Araba Fenice

7.1.03

Leggendo il testo dell'intervista rilasciata negli ultimi anni o mesi della sua vita da Jung credo di avere per la prima volta potuto, non solo accettare, ma anche eccitarmi dell'idea di Archetipi dell'Inconscio Collettivo.
Quegli jungiani che hanno passato il tempo a saltabeccare fra miti greci e cavalieri medievali avrebbero frainteso il maestro, secondo il quale questi archetipi sarebbero delle configurazioni, dei pattern su cui insiste il comportamento collettivo. Come delle proteine, dei virus, avrebbero il potere di diffondersi nella comunità proprio come i memi di cui parla Il Gene Egoista.

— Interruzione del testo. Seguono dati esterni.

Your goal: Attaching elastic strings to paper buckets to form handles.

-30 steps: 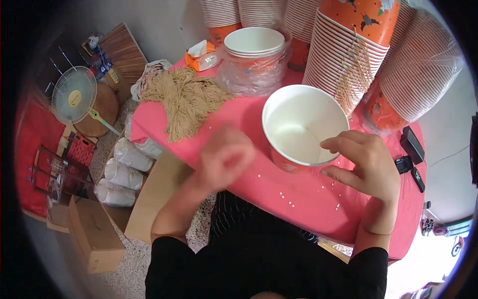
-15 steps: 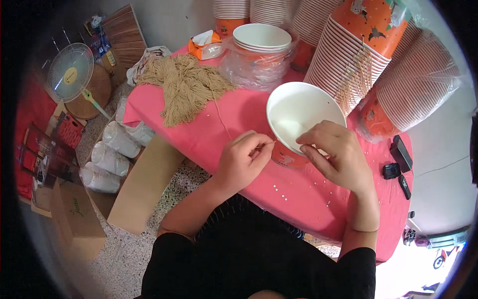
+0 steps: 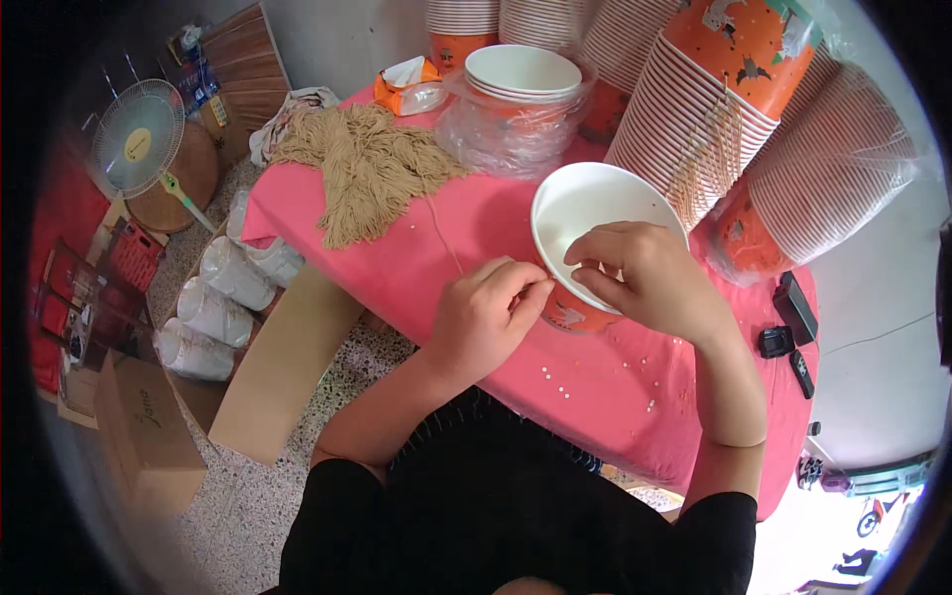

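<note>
An orange printed paper bucket (image 3: 573, 313) with a white inside stands on the pink-covered table in front of me. My left hand (image 3: 496, 307) is at the bucket's near left side, thumb and forefinger pinched on a tan cord (image 3: 443, 234) that runs back toward a heap of the same cords (image 3: 382, 183). Over the near right rim reaches my right hand (image 3: 635, 273), its fingers curled down into the bucket's mouth. Whatever lies between its fingertips is too small or hidden to make out.
Tall stacks of orange-and-white buckets (image 3: 684, 129) line the back right, with cords hanging on one. A plastic-wrapped short stack (image 3: 521, 89) and an orange tissue pack (image 3: 409, 86) stand behind. Small white dots (image 3: 555, 382) lie near the table's front. A cardboard box (image 3: 283, 367) holds wrapped white cups.
My right hand has shifted left and further over the bucket's mouth, its forearm swinging outward. My left hand stays pinched at the bucket's side, moved slightly right.
</note>
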`<state>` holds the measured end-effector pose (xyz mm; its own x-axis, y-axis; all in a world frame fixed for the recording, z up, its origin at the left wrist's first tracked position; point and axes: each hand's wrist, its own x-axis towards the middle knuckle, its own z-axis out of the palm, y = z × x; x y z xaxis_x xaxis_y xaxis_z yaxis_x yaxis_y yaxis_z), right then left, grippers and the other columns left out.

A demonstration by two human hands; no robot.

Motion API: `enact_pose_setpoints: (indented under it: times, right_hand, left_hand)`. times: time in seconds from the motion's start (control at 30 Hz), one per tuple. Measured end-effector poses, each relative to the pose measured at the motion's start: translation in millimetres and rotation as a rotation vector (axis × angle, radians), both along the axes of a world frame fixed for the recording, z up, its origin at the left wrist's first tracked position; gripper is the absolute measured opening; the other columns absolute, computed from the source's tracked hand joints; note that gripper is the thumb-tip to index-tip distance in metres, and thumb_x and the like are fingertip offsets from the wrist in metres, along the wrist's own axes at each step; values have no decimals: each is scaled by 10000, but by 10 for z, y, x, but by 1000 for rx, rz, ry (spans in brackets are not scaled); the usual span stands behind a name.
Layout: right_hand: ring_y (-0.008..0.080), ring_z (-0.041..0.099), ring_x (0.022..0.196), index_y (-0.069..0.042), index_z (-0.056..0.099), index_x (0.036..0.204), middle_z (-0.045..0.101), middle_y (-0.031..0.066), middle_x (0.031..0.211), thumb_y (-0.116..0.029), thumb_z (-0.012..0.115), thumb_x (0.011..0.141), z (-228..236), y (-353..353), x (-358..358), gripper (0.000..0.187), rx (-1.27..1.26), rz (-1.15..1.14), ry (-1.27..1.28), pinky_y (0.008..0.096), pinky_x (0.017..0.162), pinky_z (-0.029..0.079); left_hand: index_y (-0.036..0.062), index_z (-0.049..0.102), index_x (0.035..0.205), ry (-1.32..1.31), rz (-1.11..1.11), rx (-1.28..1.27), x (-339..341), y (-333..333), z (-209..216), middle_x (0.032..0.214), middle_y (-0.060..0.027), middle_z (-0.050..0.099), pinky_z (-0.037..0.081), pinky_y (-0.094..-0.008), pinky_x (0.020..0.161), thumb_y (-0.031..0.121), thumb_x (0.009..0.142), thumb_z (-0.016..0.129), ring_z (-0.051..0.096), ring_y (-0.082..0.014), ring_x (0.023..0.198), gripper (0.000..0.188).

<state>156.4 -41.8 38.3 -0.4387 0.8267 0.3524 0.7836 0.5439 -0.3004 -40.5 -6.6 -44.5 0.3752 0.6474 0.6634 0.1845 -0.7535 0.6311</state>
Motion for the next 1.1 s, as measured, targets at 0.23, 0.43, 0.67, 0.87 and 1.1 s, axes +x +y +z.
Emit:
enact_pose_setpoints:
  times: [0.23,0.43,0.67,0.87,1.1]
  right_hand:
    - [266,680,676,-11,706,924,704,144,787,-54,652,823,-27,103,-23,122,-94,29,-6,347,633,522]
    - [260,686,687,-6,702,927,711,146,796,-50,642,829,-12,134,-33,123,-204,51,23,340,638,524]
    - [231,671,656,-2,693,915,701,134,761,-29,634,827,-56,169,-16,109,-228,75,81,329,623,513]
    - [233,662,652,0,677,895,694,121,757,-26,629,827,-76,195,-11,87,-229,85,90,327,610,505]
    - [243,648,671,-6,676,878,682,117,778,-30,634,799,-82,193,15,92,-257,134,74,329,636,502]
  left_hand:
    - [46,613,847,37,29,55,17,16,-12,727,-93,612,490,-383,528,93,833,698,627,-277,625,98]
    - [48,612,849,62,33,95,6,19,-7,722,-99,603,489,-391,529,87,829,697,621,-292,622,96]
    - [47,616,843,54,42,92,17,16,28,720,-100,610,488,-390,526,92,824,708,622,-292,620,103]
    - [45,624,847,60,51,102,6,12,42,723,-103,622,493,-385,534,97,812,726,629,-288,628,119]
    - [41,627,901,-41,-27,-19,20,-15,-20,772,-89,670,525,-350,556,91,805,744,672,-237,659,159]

Proprio come il biologo sottolinea il valore del meme per una sostanzialità diversa da quella fisica, anche Jung, dopo avere ricordato la nostra tendenza a rimuovere "la materia di cui è fatto il fenomeno", perché un "fatto" (che lui chiama anche "fantasma") esiste, è esistito e continuerà ad esistere, sostiene che i "fatti" hanno una loro sostanza, un corrispettivo della fisica della materia o di quella dell'energia.
Per questo possiamo considerare gli Archetipi dei geni della coscienza collettiva (preferisco quest'idea di coscienza, intesa come "stato di coscienza", a quella di inconscio). Sono dei modelli formali che precedono i miti; dei pattern nell'economia dei gruppi e dei popoli.